To evaluate the effects of bFGF on wound healing and the side-effects of bFGF, a multi-centers and controlled clinical trial were carried out in 32 hospitals in China. One thousand and twenty-four cases with acute wounds such as burn, donor site or operative wound and chronic wounds such as bed sore, draining sinus, ulcer were treated with bFGF. Another 826 cases with the similar wounds were used as control.
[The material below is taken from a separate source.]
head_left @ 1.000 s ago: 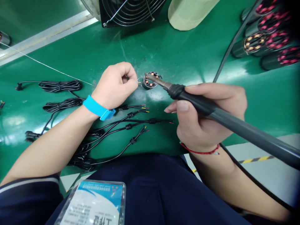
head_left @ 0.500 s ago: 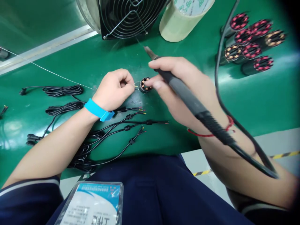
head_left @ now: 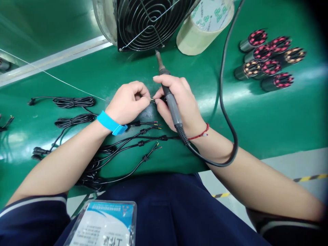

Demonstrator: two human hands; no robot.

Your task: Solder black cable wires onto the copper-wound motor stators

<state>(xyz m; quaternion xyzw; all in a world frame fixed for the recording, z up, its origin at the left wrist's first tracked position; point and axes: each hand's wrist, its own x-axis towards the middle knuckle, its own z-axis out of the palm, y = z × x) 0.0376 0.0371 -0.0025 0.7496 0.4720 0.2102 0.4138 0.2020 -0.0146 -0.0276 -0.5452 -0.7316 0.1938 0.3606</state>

The results showed: 1. The duration of wound healing was shorted 3-4 days in trial group when compared with the contorl; 2. The successful rates from bFGF on promoting the wound healing for burns, operative wounds and chronic dermal ulcers was 95.2%, 96.5% and 93.5%, respectively; 3. No adverse reaction was found. CONCLUSION: 1. bEGF can make the "silent" reparative cells dividing and proliferating. 2. bFGF can improve the quality and the velocity of wound healing.